I had first met her in 2009 when I was having what they thought was my second miscarraige but what turned out to be an ectopic pregnancy. So over ten years ago. She had been so knowledgable at the time, she was honest and told me her honest opinion of the situation even though it wasn’t exactly what the doctors said. When we first thought it was a second miscarriage she gave me advice and explained the way the system works here regards help after multiple miscarriages (needs to be three in a row before they investigate) and gave me the names of books to read to help. Then when the signs were there for the ectopic, and the doctors discharged me without doing anything, she rang me with results and told me to take care and basically that she thought it still was an ectopic. She was right.

Because of the ectopic, in every following pregnancy I had to go to the EPU for a scan at 5 or 6 weeks to make sure that it was in the right place. So this woman saw me a further four pregnancies, and the kindness and compassion she showed me was unbelievable and unforgetable.

My fourth pregnancy was my second successful one, but I had been sick throughout my first so even though she had seen me a number of times for peace of mind in the first few weeks, at 17wks my sickness disappeared and I panicked. I rang the EPU and explained, and she brought me in for a scan even though it is very normal for sickness to stop after 12wks, and thankfully he was still there safely but without that scan I would never have believed it.

She then had to tell me that my next pregnancy wasn’t progressing and dealt with me over a few weeks of me trying to allow it pass itself like my first, then take the medical option – which ended up with the surgical option. But she just was so amazing throughout, her kindness and straight forward honest information helped so much. I then saw her a number of times over the next two pregnancies, she came and found me on the ward after I had no.3 as she’d seen my name on the board. When I thought I was losing no.4 she got me straight in for a scan and was as happy as I was to see the little heartbeat there on the screen – it was 2pm that day when she saw me even though my appointment was for about 2hrs before and she apologised for keeping me waiting – but I knew that if things were delayed, it was not good news for whoever she was with. After we saw the little heartbeat, she said she had been so worried she was going to have to give me bad news again, and that I was the first person that day she had given good news to. That was her day, full of heartbreak.

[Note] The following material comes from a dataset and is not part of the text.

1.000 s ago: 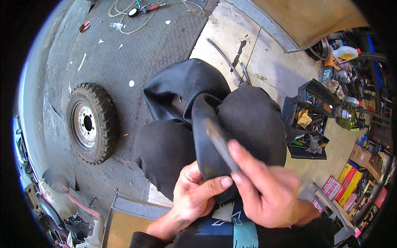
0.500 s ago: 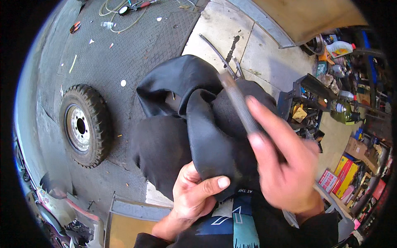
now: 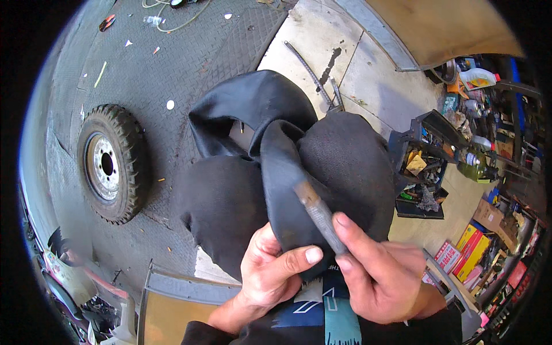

This woman made a number of horrible, sad and heartbreaking situations a little bit better for me. She honestly will stay in my heart forever.

Yesterday when I saw her, and remembered all the heartbreak I had gone through. And how lucky I am to have my children. How so many women go through pregnancy loss time after time, and don’t end up with any successful pregnancies. How lucky I am to have my four healthy children. I had spent over three years petrified that my daughter was going to be an only child like I was, and couldn’t believe that my second child would make it here safely. And not only did I get a second child safely, I got a third and a fourth. I am so so lucky, and of course I’m allowed be tired and stressed and cross, but just seeing her and remembering all those years of heartbreak and fear, it just shook me up a little bit and reminded me how grateful I am.